• **Requirement**: Set down exactly the lines below between the line holding "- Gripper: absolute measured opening" and the line holding "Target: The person", inclusive; no other line belongs in the answer.

• **Items from a dataset**:
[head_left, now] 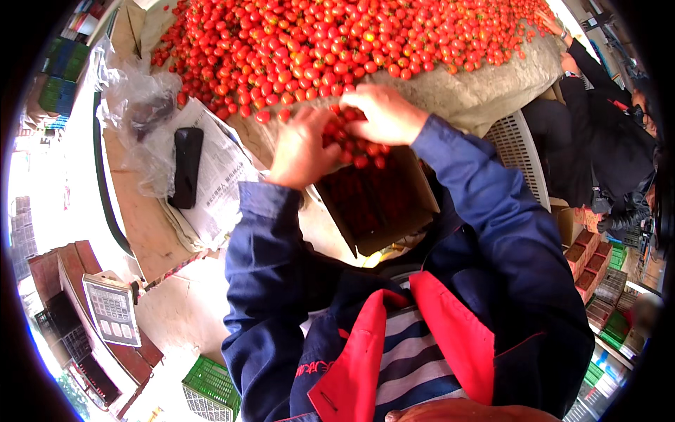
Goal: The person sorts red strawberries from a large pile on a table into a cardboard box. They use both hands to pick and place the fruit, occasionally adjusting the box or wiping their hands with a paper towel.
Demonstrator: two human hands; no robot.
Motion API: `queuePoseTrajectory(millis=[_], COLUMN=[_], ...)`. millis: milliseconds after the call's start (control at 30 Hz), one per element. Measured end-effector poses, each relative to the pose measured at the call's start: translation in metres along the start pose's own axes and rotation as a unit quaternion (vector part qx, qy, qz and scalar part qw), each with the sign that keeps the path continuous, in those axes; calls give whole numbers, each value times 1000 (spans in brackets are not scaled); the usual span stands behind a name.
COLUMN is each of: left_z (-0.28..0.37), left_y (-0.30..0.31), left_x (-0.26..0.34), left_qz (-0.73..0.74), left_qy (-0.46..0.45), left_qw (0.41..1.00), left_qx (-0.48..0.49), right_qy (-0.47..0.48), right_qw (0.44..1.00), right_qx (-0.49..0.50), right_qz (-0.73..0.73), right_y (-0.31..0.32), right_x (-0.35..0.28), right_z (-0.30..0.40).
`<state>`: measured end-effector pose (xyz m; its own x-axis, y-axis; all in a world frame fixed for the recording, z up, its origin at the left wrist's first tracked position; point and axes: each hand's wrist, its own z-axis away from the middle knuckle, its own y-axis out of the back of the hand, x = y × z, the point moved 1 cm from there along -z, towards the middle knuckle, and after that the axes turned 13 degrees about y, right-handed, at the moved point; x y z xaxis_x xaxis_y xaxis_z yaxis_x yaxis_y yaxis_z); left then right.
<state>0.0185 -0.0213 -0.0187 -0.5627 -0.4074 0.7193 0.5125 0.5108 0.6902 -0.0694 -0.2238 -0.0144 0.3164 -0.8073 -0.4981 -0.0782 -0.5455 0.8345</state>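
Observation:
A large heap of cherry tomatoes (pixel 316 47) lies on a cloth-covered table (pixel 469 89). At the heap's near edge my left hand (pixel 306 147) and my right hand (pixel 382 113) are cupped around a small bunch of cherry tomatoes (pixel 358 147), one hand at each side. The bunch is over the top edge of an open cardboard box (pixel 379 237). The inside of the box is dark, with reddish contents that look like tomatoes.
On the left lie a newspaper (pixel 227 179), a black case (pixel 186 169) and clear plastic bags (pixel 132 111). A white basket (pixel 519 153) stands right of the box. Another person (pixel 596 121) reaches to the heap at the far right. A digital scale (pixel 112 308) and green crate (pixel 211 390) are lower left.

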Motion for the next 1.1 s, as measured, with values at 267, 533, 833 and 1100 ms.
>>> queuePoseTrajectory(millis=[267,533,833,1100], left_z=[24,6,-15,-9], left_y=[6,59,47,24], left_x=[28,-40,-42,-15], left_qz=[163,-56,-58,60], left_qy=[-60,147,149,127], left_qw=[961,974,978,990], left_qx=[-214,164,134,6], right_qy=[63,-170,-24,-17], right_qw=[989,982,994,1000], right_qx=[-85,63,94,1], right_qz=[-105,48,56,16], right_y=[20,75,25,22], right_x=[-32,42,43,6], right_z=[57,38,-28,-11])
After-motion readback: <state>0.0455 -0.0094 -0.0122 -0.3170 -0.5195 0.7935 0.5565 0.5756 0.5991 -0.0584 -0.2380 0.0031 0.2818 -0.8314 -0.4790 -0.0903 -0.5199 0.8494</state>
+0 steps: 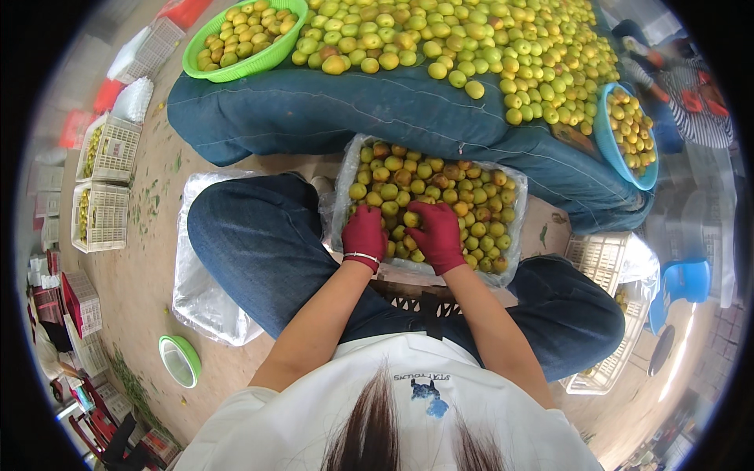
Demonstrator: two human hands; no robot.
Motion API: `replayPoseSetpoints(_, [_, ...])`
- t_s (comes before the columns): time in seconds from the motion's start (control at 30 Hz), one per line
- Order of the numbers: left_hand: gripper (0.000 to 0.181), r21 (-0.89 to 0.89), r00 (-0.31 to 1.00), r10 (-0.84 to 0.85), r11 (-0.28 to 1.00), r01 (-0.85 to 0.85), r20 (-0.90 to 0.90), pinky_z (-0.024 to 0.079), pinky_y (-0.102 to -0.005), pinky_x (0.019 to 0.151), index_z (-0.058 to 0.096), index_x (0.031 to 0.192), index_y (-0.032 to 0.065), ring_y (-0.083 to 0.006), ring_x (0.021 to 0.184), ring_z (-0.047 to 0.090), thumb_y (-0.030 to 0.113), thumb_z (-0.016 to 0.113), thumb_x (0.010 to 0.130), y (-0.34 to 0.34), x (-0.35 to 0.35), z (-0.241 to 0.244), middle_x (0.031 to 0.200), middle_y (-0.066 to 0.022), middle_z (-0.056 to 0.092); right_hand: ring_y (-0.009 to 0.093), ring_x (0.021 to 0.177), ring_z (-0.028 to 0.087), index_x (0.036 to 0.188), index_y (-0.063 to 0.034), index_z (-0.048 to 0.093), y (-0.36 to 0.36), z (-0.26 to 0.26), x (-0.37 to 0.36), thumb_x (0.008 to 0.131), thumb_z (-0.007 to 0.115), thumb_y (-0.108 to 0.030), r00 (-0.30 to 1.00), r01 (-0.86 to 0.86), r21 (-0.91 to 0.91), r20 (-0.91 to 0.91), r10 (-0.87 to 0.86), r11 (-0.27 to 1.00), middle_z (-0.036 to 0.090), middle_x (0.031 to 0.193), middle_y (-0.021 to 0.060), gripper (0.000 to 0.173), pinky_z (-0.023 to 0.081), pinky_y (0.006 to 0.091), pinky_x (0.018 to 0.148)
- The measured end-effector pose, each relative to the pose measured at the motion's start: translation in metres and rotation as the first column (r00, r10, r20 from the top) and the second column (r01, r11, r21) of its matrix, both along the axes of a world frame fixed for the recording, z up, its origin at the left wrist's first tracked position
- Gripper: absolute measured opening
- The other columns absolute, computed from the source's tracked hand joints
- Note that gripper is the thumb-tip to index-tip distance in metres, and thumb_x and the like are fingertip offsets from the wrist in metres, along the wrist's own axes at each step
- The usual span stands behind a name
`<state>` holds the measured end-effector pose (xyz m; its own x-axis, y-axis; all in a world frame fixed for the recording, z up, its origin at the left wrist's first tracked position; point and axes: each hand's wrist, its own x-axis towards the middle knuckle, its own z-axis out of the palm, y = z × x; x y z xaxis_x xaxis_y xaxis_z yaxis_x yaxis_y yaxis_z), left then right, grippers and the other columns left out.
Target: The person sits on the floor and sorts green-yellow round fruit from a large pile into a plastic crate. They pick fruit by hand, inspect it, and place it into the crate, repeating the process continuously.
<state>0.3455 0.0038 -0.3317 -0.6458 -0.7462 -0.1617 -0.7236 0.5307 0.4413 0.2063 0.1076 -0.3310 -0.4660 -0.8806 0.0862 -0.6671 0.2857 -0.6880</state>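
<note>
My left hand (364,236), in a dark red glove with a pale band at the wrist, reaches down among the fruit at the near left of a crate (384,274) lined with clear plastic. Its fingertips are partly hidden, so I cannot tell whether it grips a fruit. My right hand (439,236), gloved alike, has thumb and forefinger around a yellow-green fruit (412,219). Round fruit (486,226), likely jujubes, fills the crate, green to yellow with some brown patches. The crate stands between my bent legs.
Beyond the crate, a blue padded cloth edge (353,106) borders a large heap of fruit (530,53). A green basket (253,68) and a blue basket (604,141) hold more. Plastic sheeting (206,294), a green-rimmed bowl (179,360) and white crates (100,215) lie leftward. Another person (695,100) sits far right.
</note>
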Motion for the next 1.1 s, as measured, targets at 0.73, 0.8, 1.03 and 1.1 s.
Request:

• **Result**:
- Gripper: absolute measured opening
- The other columns absolute, computed from the source's tracked hand joints
- Note that gripper is the thumb-tip to index-tip distance in metres, and thumb_x and the like are fingertip offsets from the wrist in metres, along the wrist's own axes at each step
- The usual span stands behind a name
`<state>` holds the measured end-effector pose (xyz m; its own x-axis, y-axis; all in a world frame fixed for the recording, z up, its origin at the left wrist's first tracked position; point and axes: each hand's wrist, its own x-axis towards the middle knuckle, its own z-axis out of the palm, y = z × x; x y z xaxis_x xaxis_y xaxis_z yaxis_x yaxis_y yaxis_z), left then right, grippers and the other columns left out.
Target: The person sits on the floor and sorts green-yellow round fruit from a large pile into a plastic crate. They pick fruit by hand, inspect it, and place it into the crate, repeating the process continuously.

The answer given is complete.